飲料水として水道水を飲んでも安全な状態とするには、浄水場でろ過して汚れを取り除き、キレイにしなければなりません。さらに、カルキ(塩素)での消毒も必要です。このように、日本では水道法第4条や水質基準に関する省令で水質が厳しく管理されています。

よく「カルキの臭いが気になる」、「水道水は美味しくない」という方もいらっしゃいますが、川や池、雨水を安全に飲める状態にするためには必要なことなのです。水をキレイに保つことで、世界でも珍しい「そのままでも飲める水道水」となります。

水道水のメリットと注意点

水道水を使用するメリット

日本の水道水は普及率や安全性が世界的に高く、簡単に使えるのが大きなメリットです。蛇口をひねれば飲める水が出てくるのは、水道法第4条や水質基準に関する省令などで厳しく管理されているからこそでしょう。また、水道水はミネラルウォーターよりも価格が安いのもメリットです。消毒されているため、保存性や安全性の面からも優れています。

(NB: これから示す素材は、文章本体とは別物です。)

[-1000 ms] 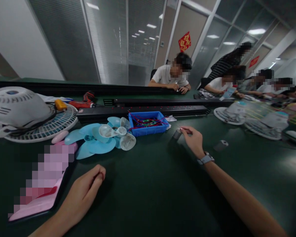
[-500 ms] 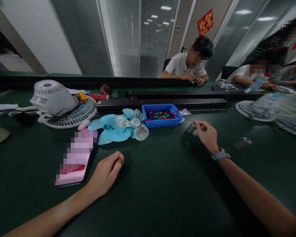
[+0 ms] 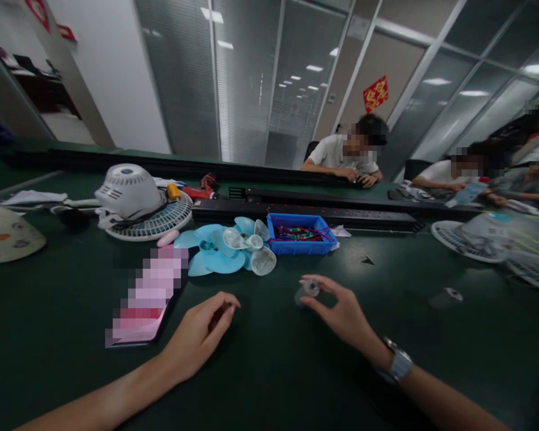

一方で、消毒のためのカルキ臭が苦手だという方も少なくありませんが、蛇口での残留塩素は、1リットルあたり0.1ミリグラム以上保持すると水道法で決められています。この残留塩素によって水道水は安全に飲める水となるのです。

水道水を使用する注意点

水道水の安全性は非常に高い一方で、いくつか注意点があることは無視できません。水自体はキレイかもしれませんが、給水管などが問題となって蛇口から出てくる時点では安全性が低くなっている場合もあります。

例えば、給水管が古い場合は鉛が溶けて汚染されている恐れなどがあります。これは、1980年代の後半まで給水管に使っていた鉛が水に溶け出して起きる問題です。もちろん、多くの場所で取り替えられていますが、建物によってはまだそのままになっている場合もあるので油断できません。
また、法定耐用年数の40年を超過している水道管は、内部が錆びついている恐れがあります。

さらにマンションやビルでは、一旦貯水槽に水を貯める方式を取っているところがありますが、実はこれにはリスクもあるのです。貯水槽の管理はオーナーが行い点検をしなければなりませんが、点検のペースは厳密には決められていません。そのため、オーナーが貯水槽の管理を怠っていると、水質に問題が出る可能性もあります。

まとめ

井戸水と水道水の違いや、それぞれのメリットと注意点についてご紹介しました。
井戸水の安全性は、水道水に決して負けてはいません。むしろ条件次第では、井戸水のほうが安全性は高いともいえるのです。
また、費用についても井戸を掘ってしまえば、あとは電気代やメンテナンス代金がかかる程度ですので、長期的な視点で見ればお財布にも優しいのは大きなメリットです。

井戸の設置を検討する際は、今回ご紹介した井戸水と水道水の違いをぜひ参考にしてみてくださいね。